> _REQUIREMENT_:
Scan the data for "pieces" and copy the lines it appears in.
--- EXERCISE INPUT Enclosed Below ---
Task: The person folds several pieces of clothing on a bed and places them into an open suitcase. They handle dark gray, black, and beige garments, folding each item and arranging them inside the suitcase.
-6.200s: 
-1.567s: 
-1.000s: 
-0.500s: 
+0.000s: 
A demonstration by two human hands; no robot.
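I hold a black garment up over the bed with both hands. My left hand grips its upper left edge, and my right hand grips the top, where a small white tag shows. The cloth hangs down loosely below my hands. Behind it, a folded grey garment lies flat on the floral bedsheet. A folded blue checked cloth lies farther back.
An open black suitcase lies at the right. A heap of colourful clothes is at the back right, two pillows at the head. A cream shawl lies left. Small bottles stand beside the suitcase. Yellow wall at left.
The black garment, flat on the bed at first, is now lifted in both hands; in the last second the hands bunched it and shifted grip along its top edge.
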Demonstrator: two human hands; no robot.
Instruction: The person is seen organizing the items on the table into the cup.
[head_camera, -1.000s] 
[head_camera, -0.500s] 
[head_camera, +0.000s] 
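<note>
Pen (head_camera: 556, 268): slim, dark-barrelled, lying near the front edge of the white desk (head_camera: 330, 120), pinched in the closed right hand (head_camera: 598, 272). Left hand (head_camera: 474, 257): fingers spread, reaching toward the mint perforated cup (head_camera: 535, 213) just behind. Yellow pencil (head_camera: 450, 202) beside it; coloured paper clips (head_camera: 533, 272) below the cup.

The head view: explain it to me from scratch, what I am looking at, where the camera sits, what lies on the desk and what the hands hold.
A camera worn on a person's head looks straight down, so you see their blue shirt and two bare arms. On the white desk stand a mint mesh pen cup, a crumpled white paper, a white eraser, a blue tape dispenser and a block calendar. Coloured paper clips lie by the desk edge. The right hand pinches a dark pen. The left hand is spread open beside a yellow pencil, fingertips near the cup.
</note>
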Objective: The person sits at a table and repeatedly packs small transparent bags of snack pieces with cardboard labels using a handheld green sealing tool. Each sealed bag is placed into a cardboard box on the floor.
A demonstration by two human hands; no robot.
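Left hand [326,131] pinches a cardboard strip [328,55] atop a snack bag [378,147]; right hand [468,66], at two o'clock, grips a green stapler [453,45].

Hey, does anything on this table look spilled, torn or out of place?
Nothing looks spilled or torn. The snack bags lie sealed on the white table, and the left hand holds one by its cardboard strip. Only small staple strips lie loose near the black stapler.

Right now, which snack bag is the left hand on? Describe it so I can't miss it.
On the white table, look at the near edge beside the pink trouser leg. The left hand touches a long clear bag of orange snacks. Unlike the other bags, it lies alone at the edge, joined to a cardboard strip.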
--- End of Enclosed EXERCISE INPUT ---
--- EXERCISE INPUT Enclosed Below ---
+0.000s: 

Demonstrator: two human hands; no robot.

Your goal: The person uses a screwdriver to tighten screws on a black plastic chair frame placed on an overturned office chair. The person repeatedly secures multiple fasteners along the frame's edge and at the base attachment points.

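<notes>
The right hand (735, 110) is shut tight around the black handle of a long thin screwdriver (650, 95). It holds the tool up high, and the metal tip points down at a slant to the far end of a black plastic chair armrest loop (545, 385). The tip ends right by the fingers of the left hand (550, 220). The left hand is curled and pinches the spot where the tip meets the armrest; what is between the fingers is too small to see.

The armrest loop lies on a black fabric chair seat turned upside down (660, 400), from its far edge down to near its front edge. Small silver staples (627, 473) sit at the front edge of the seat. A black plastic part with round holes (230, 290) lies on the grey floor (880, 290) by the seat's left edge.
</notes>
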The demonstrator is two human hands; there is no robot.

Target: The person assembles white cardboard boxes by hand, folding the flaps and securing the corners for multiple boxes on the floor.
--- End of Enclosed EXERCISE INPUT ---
> _EXERCISE OUTPUT_:
Task: The person folds several pieces of clothing on a bed and places them into an open suitcase. They handle dark gray, black, and beige garments, folding each item and arranging them inside the suitcase.
Objective: The person sits at a table and repeatedly packs small transparent bags of snack pieces with cardboard labels using a handheld green sealing tool. Each sealed bag is placed into a cardboard box on the floor.

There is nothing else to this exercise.